### WHAT IS REQUIRED
Only one span is wanted from the lines below: from the one with "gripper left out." up to and including the one with "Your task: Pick". Copy it exactly, without images.

(Collection entries)
★ ★ ★ ★ ★ ★ ★
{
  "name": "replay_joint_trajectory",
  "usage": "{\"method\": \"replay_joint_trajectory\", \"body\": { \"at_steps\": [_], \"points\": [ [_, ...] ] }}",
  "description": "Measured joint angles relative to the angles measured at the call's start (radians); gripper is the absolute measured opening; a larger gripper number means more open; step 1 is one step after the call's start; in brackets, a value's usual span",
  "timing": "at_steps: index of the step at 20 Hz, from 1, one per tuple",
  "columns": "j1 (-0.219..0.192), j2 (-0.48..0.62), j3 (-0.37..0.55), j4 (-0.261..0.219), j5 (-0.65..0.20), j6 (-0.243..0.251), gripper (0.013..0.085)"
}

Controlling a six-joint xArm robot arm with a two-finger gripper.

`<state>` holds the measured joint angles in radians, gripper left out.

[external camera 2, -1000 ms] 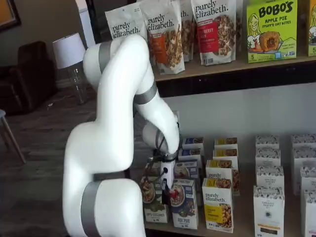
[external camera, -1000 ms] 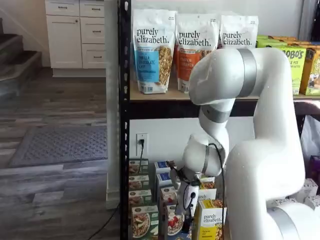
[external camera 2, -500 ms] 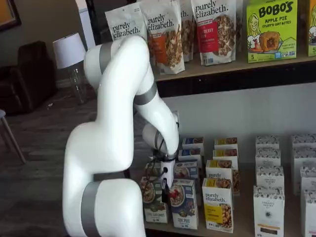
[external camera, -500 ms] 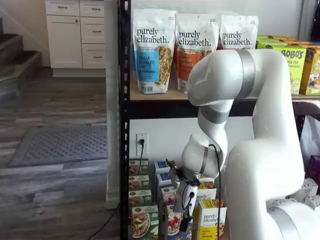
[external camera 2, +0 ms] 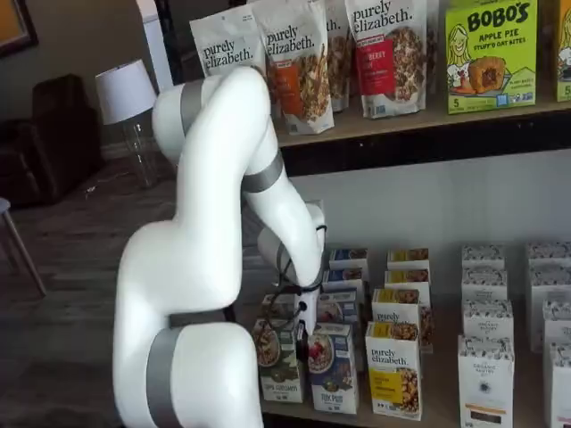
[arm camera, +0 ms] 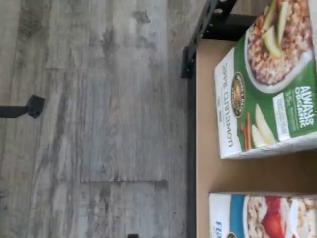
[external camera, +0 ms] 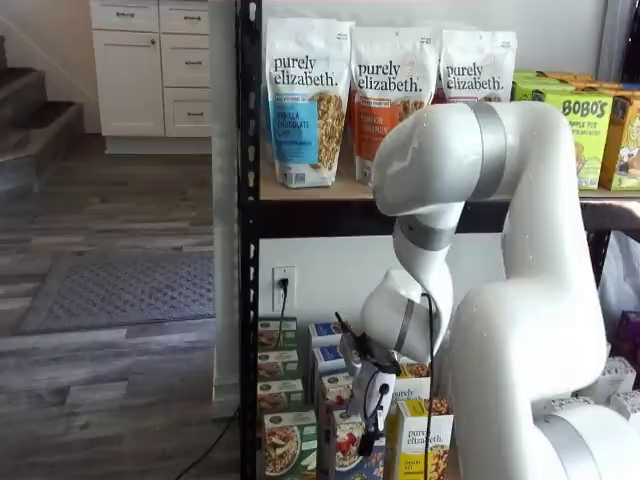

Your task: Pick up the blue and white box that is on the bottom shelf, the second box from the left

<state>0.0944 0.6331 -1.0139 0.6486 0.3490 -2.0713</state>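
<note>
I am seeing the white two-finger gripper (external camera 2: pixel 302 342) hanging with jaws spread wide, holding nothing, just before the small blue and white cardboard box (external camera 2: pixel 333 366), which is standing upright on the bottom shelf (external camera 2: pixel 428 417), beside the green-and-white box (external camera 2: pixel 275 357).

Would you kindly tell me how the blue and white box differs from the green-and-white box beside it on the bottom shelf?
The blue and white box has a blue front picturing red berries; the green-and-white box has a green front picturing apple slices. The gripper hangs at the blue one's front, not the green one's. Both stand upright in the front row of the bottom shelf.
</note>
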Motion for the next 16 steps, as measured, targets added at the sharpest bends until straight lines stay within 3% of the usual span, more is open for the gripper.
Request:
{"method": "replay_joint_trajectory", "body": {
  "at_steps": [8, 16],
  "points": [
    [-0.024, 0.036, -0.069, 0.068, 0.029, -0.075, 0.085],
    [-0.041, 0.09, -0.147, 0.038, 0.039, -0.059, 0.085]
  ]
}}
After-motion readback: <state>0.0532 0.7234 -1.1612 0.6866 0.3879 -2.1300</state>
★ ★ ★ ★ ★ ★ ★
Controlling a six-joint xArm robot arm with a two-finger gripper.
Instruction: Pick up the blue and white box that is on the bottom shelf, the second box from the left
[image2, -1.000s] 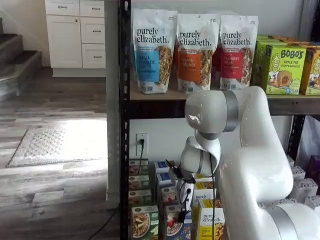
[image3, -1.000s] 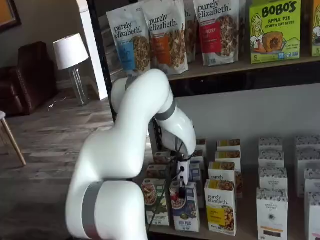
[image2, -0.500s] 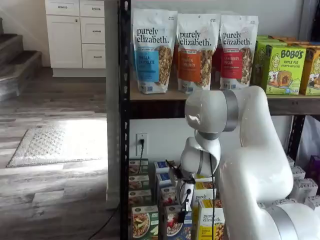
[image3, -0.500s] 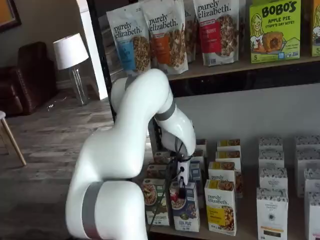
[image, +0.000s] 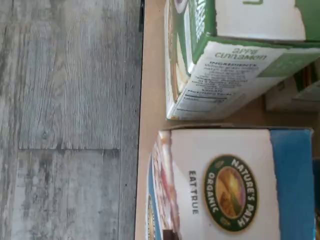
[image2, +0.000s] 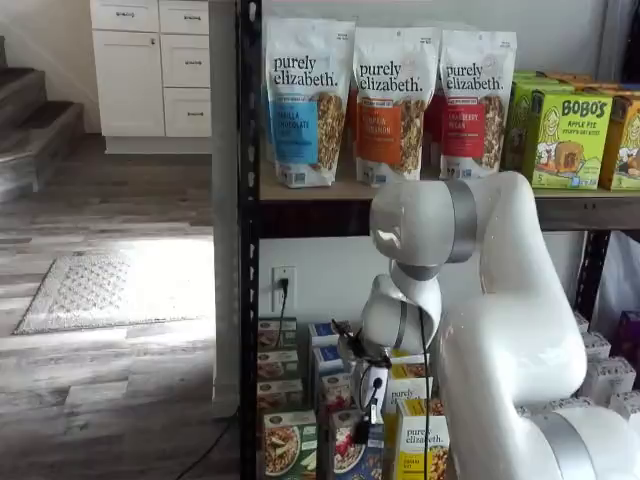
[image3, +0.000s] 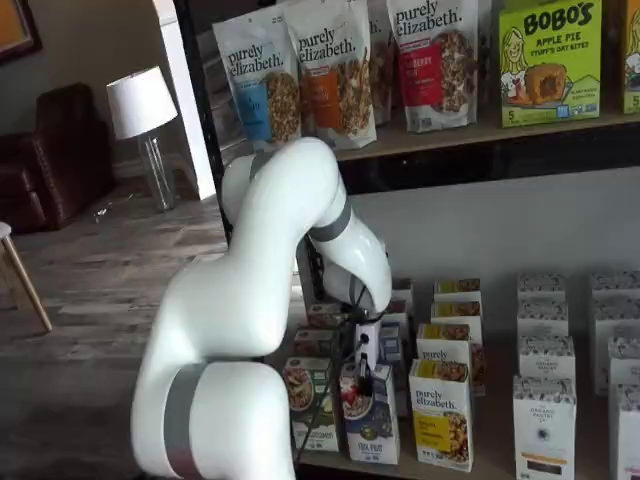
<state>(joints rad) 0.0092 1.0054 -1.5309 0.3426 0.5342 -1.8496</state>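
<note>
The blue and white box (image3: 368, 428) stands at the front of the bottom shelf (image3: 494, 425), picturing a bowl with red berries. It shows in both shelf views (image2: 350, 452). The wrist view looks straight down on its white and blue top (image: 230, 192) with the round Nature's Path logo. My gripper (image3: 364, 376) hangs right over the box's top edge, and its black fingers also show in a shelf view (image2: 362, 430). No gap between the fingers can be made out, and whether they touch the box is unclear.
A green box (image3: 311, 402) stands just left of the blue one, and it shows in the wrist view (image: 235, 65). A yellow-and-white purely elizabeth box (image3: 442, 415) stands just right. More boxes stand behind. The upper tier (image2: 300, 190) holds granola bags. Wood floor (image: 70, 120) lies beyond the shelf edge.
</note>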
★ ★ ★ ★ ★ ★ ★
### TASK OUTPUT
`<state>` holds the measured joint angles in radians, gripper left out.

[external camera 2, -1000 ms] 
[external camera, -1000 ms] 
[external camera 2, -500 ms] 
[external camera, -500 ms] 
[external camera 2, +0 ms] 
[arm camera, +0 ms] 
[external camera, +0 ms] 

Your task: Pick up the blue and white box that is on the bottom shelf, the second box from the left

With the output given, the exercise is complete.